Si el viaje al archipiélago constituía un verdadero suplicio, la llegada a Manila y al resto de las islas no detenía los problemas ni la posibilidad de morir en cualquier momento. Hasta 1859, los recién llegados estaban expuestos al cólera, la disentería y otras enfermedades tropicales, así como a la adaptación al clima caluroso. Incluso, si se regresaba a España, se enfrentaba la necesidad de readaptarse a las condiciones de la península.
El europeo tenía dificultades para mantenerse sano en Filipinas. Aunque la sanitización logró erradicar la disentería y la fiebre amarilla, aún quedaban otras enfermedades como la “anemia tropical”, el “catarro intestinal” y la hepatitis. Sin embargo, las que continuaban arreciando en el siglo XIX eran los brotes de cólera, como los de 1882, 1883 y 1889, y la malaria, cuya mortalidad pudo ser paliada gracias al descubrimiento de la quinina.
Existían enfermedades raras que atacaban a los europeos, como la “fiebre hipertérmica”, que afectaba a los españoles que llevaban varios años residiendo en el archipiélago (curiosamente solo “respetaba” a los soldados) y cuya causa no ha sido descubierta. Esta mortandad se podía evitar si regresaban a la península, razón por la cual los españoles solo se quedaban una temporada. Eran pocos los que decidían residir permanentemente.

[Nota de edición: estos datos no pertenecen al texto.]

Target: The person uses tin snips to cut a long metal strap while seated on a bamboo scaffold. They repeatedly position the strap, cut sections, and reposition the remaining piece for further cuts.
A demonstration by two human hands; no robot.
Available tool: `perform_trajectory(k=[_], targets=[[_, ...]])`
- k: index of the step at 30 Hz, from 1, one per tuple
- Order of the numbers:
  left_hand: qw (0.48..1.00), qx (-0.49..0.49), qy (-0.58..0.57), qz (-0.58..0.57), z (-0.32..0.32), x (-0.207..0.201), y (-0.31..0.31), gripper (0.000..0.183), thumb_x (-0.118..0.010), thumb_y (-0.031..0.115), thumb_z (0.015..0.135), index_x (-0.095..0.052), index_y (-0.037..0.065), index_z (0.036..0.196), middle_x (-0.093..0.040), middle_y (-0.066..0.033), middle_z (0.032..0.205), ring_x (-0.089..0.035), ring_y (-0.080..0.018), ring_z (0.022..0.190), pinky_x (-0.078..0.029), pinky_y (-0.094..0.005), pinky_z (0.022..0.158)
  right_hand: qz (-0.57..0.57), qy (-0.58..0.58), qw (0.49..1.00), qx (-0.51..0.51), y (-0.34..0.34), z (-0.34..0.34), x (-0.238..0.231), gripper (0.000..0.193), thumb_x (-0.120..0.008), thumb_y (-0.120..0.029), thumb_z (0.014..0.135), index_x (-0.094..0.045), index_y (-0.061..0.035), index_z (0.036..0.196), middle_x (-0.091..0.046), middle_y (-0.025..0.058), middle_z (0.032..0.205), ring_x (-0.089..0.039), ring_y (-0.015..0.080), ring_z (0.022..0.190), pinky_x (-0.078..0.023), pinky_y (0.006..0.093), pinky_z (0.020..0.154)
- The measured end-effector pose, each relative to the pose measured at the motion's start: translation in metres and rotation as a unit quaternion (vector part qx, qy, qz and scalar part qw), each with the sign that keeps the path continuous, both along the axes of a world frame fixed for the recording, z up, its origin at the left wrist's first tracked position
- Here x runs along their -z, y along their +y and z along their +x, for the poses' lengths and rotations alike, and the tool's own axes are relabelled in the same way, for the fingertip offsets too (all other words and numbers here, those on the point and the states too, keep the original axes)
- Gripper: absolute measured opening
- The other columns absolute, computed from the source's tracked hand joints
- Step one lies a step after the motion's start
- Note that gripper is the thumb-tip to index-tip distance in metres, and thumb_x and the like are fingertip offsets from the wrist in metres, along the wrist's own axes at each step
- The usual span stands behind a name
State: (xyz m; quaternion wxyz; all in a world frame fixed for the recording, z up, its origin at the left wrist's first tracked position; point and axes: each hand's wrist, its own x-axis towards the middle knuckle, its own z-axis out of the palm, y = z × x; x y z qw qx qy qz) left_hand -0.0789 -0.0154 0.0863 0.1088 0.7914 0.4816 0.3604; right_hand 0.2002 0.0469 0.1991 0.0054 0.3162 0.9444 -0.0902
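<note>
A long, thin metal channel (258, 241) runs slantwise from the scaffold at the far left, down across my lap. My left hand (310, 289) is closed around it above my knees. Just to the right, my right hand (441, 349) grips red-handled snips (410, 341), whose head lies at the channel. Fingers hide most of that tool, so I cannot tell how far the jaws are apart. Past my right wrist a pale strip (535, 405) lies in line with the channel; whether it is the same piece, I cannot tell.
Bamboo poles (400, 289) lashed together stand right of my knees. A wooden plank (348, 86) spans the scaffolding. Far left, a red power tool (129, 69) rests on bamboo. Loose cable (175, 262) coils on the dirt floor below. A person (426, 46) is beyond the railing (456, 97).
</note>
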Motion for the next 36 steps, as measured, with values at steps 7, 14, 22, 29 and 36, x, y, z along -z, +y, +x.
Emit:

Para los médicos residentes, a finales del siglo XIX, los españoles representaban un espectáculo penoso debido al demacrado estado de salud que presentaban. El paludismo era la enfermedad más común en las comunidades filipinas y resultaba tan agresivo que, según testimonios médicos, se les proporcionaban altas dosis de quinina para salvarlos. No se habían descubierto las medidas sanitarias necesarias para inhibir su proliferación, al igual que con la fiebre amarilla.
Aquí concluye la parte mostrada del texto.